VKU-Hauptgeschäftsführer Hans-Joachim Reck: Die politischen Rahmenbedingungen für die Kraft-Wärme-Kopplung (KWK) müssen sich verbessern.
(Bildquelle: VKU)
Der Verband kommunaler Unternehmen (VKU) fordert die Politik dazu auf, die Rahmenbedingungen für die Kraft-Wärme-Kopplung (KWK) zu verbessern. Bislang sei der Betrieb als auch der Ausbau der KWK für die Betreiber nicht auskömmlich. „Die im Koalitionsvertrag vereinbarte Verbesserung muss daher schnellstmöglich umgesetzt werden“, mahnt VKU-Hauptgeschäftsführer Hans-Joachim Reck. „Nur so können die erreichten Erfolge bei der KWK dauerhaft gesichert und Anreize für den weiteren KWK-Ausbau gesetzt werden.“ Wenn politisch nicht nachgebessert wird, werde sich die Situation perspektivisch verschärfen – auch zu Lasten des Klimaschutzes.
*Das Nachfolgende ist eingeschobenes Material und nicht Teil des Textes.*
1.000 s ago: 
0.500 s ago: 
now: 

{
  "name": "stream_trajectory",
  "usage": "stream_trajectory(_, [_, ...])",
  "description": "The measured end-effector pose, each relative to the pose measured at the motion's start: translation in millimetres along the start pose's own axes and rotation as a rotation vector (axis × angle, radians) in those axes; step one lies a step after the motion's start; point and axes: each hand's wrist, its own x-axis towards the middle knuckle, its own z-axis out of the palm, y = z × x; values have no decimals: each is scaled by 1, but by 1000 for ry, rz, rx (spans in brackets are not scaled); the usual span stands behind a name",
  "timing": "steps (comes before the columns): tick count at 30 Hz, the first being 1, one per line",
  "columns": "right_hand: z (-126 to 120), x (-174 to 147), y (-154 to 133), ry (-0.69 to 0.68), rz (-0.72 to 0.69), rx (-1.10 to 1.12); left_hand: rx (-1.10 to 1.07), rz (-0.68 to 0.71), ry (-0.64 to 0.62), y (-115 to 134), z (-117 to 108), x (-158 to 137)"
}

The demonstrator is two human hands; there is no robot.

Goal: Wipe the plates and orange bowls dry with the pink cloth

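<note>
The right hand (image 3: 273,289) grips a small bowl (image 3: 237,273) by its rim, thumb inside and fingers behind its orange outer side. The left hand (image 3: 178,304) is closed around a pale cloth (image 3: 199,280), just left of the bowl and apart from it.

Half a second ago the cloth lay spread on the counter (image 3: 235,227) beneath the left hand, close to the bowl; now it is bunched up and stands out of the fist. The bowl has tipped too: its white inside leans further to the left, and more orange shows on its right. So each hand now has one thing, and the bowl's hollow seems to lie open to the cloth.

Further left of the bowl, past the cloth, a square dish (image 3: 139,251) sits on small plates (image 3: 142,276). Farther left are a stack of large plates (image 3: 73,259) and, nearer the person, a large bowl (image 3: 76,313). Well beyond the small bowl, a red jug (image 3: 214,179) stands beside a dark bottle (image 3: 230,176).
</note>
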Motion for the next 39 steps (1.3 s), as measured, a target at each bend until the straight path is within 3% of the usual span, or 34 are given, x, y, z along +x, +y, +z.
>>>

Der VKU fordert daher eine zusätzliche Zukunftssicherungskomponente für alle KWK-Anlagen im Bestand. „Aktuell stehen KWK-Anlagen sogar vor der Stilllegung, weil sie aufgrund des nicht funktionsfähigen EU-Emissionshandelssystems, des Einspeisevorrangs und hohen Volumens eingespeister erneuerbarer Energien und der damit einhergehenden sinkenden Großhandelspreise nicht laufen“, so Reck.